Niall MacGinnis, Irish actor who appears in 80 motion pictures, is born in Dublin on March 29, 1913.

MacGinnis is educated at Stonyhurst College in England, and studies medicine at the University of Dublin. He qualifies as a house surgeon. During World War II, MacGinnis serves as surgeon in the Royal Navy.

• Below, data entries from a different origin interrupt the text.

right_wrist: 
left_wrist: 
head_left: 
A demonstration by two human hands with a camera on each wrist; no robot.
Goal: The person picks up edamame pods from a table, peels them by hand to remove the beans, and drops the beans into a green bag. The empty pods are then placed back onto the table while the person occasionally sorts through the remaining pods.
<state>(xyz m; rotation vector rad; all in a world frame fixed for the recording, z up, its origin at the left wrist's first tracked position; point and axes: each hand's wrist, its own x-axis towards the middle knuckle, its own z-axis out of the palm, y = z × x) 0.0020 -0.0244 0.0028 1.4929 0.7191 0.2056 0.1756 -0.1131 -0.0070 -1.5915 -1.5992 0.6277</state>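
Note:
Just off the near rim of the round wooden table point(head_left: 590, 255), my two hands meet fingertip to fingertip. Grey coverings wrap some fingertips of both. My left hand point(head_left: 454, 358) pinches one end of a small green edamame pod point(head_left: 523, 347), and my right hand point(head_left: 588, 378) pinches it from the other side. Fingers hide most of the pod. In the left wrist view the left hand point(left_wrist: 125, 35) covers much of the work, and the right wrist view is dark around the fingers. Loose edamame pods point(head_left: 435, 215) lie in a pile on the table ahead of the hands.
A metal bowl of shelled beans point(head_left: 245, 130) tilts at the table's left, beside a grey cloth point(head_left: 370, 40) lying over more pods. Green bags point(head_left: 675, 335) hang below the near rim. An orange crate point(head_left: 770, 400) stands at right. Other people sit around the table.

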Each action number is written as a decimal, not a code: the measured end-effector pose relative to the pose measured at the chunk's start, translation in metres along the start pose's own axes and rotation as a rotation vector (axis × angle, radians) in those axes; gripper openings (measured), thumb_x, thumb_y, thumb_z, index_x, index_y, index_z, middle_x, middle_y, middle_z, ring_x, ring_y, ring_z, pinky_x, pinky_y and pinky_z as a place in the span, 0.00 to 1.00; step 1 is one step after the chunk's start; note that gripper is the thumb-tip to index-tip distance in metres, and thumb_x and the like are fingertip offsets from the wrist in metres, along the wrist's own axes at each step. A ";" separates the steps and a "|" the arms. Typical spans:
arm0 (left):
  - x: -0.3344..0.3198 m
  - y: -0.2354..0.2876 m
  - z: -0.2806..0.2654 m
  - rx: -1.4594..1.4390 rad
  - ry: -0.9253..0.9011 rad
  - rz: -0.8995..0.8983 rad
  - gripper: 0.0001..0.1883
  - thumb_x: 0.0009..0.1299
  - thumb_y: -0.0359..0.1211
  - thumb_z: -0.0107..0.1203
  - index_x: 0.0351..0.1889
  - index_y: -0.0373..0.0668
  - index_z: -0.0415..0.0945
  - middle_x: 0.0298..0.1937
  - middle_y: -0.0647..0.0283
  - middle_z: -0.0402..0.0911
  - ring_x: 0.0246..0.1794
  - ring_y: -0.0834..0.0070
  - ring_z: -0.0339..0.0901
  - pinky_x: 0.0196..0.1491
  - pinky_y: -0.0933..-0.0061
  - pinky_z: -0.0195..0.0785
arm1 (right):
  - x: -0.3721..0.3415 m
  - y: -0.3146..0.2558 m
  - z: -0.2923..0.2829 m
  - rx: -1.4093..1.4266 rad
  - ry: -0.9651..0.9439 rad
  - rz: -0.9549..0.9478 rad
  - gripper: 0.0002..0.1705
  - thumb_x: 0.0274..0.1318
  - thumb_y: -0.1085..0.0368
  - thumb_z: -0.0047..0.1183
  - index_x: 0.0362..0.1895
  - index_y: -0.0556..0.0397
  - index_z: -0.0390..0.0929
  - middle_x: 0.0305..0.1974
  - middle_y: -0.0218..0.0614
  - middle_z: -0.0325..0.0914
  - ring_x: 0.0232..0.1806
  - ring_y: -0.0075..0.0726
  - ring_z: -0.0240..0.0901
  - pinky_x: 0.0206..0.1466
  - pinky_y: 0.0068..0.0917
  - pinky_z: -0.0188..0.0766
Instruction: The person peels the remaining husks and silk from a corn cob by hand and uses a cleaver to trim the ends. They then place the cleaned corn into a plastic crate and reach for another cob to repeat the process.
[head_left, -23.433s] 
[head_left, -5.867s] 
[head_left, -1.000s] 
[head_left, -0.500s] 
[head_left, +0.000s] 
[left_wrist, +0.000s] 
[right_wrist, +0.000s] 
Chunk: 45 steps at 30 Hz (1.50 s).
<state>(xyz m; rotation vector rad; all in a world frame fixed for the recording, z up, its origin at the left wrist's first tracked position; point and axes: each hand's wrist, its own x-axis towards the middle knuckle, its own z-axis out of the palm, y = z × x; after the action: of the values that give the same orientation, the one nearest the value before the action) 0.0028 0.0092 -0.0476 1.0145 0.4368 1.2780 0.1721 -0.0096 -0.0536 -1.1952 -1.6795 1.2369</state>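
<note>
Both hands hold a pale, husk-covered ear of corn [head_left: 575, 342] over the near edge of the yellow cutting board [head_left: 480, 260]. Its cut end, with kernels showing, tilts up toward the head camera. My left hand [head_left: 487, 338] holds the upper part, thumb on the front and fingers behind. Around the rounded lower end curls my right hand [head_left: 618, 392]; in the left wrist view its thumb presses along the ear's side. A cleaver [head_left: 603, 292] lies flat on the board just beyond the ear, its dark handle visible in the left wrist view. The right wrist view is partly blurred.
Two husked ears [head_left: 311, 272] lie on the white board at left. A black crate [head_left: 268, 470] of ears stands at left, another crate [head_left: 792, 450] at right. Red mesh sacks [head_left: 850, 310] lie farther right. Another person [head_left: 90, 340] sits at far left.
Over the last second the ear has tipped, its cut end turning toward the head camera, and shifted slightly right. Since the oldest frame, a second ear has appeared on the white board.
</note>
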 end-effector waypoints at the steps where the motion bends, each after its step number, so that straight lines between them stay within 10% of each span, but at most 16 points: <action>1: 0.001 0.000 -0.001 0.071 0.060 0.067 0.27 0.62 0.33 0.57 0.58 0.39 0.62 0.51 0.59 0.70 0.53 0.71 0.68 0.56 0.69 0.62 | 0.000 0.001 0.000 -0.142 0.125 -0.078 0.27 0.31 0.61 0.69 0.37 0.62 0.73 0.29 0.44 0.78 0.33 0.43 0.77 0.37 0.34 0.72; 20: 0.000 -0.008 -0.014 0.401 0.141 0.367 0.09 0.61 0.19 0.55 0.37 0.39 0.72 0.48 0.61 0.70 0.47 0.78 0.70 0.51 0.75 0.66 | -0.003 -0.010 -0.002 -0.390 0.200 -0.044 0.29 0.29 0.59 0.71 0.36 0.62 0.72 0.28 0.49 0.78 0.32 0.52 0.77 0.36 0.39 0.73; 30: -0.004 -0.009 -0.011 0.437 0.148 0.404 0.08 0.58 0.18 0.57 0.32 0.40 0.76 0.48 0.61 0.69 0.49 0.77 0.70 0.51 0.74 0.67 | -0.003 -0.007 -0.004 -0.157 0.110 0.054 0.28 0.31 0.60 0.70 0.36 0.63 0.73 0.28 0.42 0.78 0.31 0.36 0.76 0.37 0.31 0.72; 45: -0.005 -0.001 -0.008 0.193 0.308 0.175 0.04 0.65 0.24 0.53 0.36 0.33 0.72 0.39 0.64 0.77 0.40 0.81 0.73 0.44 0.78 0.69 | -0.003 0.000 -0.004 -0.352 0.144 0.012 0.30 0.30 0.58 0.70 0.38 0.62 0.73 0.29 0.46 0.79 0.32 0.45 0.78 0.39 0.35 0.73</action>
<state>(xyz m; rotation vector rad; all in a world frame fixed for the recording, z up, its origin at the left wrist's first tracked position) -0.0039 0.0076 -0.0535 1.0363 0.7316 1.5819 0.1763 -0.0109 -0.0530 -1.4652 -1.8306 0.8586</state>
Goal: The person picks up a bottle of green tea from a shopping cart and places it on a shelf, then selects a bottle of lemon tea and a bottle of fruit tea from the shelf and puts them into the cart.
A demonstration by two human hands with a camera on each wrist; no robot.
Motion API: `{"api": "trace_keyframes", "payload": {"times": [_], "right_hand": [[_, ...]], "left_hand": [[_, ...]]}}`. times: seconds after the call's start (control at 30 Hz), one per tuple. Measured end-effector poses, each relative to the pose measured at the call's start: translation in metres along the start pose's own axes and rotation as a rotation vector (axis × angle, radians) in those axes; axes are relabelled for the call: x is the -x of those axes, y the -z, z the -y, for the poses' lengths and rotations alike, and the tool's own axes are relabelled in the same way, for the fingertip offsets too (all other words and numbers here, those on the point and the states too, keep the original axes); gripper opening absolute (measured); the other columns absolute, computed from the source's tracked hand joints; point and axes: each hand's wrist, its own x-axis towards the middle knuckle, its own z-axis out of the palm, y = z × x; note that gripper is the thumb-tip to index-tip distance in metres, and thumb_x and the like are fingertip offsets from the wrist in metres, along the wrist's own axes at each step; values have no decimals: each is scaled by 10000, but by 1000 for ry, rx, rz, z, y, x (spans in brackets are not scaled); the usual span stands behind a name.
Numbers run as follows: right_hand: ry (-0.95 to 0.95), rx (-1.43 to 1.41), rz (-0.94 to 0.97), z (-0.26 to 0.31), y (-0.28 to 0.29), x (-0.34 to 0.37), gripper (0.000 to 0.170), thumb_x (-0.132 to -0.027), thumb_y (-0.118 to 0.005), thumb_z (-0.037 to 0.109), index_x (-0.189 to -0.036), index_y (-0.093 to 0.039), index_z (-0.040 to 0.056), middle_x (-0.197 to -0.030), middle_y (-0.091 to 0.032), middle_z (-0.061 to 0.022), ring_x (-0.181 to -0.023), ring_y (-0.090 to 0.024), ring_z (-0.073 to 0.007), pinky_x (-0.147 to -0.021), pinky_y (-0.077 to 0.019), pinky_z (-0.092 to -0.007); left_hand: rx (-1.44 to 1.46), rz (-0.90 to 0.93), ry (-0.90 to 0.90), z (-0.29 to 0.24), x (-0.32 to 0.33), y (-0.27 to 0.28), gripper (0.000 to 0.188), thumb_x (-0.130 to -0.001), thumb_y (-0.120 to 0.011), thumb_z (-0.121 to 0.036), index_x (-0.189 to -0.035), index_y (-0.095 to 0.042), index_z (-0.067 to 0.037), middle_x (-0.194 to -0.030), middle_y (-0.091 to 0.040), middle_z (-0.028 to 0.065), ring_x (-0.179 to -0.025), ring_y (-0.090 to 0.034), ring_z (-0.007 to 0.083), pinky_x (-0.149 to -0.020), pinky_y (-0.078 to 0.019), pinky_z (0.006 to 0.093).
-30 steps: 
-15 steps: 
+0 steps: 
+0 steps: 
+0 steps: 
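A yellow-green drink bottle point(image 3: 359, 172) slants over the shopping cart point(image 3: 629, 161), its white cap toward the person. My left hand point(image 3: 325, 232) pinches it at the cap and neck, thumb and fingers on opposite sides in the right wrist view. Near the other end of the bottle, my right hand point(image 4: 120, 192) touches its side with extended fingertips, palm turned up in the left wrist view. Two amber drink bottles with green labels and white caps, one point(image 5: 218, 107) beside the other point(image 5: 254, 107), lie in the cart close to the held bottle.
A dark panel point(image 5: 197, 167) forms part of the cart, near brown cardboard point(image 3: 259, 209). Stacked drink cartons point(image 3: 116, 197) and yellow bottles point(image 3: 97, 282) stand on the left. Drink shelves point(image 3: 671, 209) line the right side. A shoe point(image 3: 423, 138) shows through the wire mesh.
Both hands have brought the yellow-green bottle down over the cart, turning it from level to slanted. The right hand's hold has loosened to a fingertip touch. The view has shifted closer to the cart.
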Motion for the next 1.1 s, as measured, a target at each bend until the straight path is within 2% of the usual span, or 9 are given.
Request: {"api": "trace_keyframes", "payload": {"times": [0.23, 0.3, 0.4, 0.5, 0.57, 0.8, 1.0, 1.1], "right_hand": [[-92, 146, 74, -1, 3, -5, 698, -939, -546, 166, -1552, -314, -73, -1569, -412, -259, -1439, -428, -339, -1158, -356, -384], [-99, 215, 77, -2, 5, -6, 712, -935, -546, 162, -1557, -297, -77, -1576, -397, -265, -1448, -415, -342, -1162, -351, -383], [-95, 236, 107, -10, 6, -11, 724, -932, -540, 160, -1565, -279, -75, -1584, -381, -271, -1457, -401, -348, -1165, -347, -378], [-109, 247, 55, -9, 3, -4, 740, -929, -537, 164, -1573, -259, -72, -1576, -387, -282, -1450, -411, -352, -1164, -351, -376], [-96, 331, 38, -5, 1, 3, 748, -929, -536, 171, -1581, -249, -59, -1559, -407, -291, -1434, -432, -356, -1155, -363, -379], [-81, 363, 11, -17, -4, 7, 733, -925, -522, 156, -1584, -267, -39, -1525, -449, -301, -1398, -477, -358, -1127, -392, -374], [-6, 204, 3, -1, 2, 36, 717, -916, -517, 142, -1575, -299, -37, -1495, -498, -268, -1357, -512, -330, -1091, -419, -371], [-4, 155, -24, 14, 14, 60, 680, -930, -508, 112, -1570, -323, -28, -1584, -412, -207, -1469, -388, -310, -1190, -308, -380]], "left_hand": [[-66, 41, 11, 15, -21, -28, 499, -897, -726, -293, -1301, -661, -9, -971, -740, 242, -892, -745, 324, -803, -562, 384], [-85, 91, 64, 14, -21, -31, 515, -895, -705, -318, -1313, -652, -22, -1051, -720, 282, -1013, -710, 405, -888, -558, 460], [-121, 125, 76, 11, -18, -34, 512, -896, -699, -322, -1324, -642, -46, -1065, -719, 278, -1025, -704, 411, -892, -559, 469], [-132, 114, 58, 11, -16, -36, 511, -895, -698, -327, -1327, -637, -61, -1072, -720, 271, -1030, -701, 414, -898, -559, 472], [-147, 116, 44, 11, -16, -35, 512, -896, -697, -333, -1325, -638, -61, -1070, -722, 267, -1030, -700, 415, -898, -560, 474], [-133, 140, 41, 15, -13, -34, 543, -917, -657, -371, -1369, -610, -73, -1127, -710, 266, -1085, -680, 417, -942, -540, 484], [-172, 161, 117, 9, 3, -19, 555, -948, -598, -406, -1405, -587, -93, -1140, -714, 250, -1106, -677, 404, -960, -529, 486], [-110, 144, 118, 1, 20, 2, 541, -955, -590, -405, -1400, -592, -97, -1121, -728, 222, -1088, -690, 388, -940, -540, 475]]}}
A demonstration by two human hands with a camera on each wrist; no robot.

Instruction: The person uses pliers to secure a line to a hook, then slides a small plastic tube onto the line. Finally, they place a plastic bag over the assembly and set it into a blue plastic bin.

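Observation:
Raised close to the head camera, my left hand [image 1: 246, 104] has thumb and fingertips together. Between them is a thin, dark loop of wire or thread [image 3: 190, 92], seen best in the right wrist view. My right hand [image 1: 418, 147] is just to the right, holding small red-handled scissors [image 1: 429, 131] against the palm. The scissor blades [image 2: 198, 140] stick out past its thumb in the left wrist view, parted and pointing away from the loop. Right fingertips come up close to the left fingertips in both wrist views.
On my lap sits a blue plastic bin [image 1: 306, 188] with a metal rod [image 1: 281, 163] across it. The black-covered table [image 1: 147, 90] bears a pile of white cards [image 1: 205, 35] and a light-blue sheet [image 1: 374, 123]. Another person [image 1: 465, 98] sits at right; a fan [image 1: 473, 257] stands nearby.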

MacGinnis plays a German sailor in the British war film 49th Parallel (1941) with Laurence Olivier, Leslie Howard, Eric Portman, and Raymond Massey. He portrays Captain MacMorris in Olivier’s version of Henry V (1944) and the title character in the film Martin Luther (1953). He plays the villainous Julian Karswell opposite American actor Dana Andrews in the British horror film Night of the Demon (1957), which is released in the United States as Curse of the Demon. He also plays Zeus opposite Honor Blackman‘s Hera in Jason and the Argonauts (1963), plays the arch-criminal A. J. Kent in an episode of Danger Man entitled “Battle of The Cameras” (1965), and has a supporting role in John Huston‘s film The Kremlin Letter (1969).

MacGinnis returns to medical practice during the 1970s. He dies of cancer at the age of 63 in Newport, Dyfed, Wales on January 6, 1977.